Task goal:
The result should be every line of the listing that holds the word "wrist".

Available data:
•••••

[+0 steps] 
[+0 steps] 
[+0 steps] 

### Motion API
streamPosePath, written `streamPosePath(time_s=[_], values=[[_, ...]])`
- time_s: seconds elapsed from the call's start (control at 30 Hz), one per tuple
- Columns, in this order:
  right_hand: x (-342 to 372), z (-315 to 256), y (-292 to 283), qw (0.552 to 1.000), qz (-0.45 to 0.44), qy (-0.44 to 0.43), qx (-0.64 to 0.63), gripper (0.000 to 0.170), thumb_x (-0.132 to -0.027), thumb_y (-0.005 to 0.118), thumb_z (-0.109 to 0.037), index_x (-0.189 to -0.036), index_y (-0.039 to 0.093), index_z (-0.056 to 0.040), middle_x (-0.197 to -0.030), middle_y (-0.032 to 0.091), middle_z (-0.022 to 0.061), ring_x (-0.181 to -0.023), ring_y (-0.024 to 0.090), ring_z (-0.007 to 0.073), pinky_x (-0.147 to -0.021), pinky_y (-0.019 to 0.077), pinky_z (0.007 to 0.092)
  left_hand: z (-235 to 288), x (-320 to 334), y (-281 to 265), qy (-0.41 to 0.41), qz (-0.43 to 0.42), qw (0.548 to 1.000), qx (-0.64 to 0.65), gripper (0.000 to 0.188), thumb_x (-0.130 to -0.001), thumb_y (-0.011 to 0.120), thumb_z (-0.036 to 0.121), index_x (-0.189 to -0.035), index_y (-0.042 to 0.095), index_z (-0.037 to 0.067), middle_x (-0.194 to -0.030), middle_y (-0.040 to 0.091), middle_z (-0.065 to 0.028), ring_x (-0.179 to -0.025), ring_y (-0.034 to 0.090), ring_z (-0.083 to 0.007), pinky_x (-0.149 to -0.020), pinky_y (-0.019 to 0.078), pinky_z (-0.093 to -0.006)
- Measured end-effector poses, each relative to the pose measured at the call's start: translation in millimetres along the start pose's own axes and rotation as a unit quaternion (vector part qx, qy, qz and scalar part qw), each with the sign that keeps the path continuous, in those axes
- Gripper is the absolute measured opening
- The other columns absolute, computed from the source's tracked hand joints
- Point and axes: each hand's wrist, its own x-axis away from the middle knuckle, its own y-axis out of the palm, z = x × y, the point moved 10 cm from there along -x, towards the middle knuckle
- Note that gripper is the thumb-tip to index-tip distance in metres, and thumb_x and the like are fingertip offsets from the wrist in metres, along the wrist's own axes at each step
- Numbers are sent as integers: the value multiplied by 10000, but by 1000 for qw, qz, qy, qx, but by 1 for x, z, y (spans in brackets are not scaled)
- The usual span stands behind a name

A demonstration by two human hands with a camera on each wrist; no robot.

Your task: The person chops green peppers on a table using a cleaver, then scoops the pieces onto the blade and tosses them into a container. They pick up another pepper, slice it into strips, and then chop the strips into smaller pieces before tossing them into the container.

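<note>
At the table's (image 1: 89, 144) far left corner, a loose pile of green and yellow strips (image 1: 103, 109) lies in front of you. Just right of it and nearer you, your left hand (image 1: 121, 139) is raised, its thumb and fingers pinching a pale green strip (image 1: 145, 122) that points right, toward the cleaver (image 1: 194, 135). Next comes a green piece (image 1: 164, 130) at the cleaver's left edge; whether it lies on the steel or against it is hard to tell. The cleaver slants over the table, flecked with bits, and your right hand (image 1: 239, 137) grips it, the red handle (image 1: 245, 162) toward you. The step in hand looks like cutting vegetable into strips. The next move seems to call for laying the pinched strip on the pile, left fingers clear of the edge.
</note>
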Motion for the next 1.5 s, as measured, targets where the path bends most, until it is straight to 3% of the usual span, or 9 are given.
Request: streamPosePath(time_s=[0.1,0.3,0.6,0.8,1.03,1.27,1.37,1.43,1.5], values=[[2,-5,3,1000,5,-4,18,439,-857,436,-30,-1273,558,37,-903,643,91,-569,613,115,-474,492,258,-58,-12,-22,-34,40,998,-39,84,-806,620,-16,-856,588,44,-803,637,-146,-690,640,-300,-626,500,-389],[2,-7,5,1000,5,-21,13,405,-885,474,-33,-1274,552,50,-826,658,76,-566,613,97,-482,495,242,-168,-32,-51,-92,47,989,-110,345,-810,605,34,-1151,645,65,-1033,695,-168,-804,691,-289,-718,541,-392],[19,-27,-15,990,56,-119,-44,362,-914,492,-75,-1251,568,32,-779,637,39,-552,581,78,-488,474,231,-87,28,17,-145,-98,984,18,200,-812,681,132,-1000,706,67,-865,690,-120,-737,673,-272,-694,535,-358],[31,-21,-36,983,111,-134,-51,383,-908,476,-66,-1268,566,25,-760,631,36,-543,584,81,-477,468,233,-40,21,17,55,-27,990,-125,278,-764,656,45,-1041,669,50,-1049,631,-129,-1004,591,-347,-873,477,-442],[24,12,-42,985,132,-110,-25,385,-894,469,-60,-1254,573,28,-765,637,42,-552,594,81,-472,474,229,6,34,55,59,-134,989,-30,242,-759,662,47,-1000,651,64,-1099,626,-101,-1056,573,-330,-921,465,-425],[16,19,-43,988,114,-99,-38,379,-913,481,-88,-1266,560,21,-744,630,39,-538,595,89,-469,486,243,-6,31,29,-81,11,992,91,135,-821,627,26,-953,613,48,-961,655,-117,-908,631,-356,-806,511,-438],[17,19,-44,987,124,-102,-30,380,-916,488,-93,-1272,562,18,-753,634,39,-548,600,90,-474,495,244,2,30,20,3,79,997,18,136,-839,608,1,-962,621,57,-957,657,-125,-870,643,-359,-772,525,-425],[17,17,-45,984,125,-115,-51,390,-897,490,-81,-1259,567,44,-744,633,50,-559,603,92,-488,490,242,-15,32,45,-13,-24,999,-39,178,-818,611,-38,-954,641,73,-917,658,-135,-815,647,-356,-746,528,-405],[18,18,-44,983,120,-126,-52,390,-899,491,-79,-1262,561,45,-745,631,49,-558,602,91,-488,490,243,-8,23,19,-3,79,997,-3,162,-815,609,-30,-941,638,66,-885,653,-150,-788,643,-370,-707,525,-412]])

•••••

Problem solution:
- Point and axes: each hand's wrist, its own x-axis away from the middle knuckle, its own y-axis out of the palm, z = x × y, the point moved 10 cm from there along -x, towards the middle knuckle
- Note that gripper is the thumb-tip to index-tip distance in metres, and thumb_x and the like are fingertip offsets from the wrist in metres, along the wrist's own axes at each step
A demonstration by two human hands with a camera on each wrist; no robot.

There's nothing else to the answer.